“How many people die from marijuana overdoses every year?” Connolly asked.
“I don’t know that I know. It is very rare,” Botticelli replied.
“Very rare. Now just contrast that with prescription drugs, unintentional deaths from prescription drugs, one American dies every 19 minutes,” Connolly said. “Nothing comparable to marijuana. Is that correct?”
Botticelli admitted that was true.
“Alcohol—hundreds of thousands of people die every year from alcohol-related deaths: automobile [accidents], liver disease, esophageal cancer, blood poisoning,” Connolly continued. “Is that incorrect?”

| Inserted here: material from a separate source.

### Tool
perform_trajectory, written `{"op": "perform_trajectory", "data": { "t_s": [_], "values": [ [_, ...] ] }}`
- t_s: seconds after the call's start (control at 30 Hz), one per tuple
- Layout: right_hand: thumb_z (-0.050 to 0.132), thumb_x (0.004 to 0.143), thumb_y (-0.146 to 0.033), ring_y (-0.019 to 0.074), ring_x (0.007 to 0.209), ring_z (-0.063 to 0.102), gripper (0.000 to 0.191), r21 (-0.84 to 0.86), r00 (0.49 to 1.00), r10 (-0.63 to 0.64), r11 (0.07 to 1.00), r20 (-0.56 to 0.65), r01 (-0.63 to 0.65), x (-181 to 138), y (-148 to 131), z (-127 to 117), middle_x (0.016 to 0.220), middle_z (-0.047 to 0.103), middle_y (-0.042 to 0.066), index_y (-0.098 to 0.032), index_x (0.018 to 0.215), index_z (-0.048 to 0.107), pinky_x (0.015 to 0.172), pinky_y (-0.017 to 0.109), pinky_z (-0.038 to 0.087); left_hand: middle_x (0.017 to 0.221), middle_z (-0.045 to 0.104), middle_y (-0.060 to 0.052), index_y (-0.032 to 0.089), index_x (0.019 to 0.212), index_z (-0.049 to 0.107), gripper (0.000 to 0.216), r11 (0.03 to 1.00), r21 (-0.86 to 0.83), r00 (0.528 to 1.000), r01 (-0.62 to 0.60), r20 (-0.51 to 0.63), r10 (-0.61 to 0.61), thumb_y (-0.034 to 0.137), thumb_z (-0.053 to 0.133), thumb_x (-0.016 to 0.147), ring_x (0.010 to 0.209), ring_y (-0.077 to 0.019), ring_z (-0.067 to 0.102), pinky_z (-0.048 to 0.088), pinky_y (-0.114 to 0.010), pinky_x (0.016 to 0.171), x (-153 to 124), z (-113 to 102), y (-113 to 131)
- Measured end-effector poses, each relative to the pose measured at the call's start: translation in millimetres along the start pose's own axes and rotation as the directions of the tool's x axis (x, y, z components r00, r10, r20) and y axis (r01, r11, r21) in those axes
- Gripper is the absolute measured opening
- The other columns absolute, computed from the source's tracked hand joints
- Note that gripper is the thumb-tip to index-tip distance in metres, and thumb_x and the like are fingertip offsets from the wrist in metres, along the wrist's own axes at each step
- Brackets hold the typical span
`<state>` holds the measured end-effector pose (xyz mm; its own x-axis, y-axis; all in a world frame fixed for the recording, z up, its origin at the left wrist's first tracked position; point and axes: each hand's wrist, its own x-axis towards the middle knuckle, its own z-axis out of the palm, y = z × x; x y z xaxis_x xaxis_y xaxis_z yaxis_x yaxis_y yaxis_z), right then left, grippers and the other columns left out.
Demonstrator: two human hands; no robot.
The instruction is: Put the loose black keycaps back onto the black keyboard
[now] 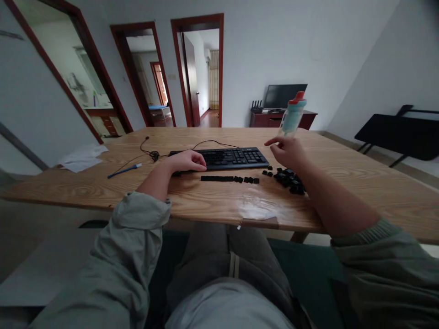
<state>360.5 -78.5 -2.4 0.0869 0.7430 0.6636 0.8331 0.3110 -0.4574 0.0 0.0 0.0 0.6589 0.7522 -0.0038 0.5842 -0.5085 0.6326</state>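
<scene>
A black keyboard (236, 157) lies on the wooden table in front of me; its right section shows keycaps, while the middle looks dark and partly bare. My left hand (187, 161) rests over its left end, fingers curled down at the front edge; whatever they may hold is hidden. My right hand (287, 151) hovers beyond the keyboard's right end, index finger stretched out and the others bent, with nothing visible in it. Below it sits a pile of loose black keycaps (291, 182). A row of keycaps (217, 178) lies along the keyboard's front.
Behind my right hand stands a clear bottle (291, 116) with a red and teal lid. To the left are a blue brush-like tool (124, 171), a coiled black cable (154, 156) and white papers (82, 157). Clear tape (257, 209) covers part of the table's front edge.
</scene>
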Motion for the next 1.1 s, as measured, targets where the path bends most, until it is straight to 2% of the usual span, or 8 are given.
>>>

But Botticelli refused to answer. Guessing where the line of questioning was headed, he said the “totality of harm” associated with marijuana indicated it was a dangerous drug, even though it was not associated with deaths.
“I guess I’m sticking with the president—the head of your administration—who is making a different point,” Connolly fired back. “He is making a point that is empirically true. That isn’t a normative statement, that marijuana is good or bad, but he was contrasting it with alcohol and empirically he is correct, is he not?”
Botticelli again tried to dodge the question, but Connolly interrupted him and told him to answer.
“Is it not a scientific fact that there is nothing comparable with marijuana?” Connolly asked. “And I’m not saying it is good or bad, but when we look at deaths and illnesses, alcohol, other hard drugs are certainly—even prescription drugs—are a threat to public health in a way that just isolated marijuana is not. Isn’t that a scientific fact? Or do you dispute that fact?”
“I don’t dispute that fact,” Botticelli said.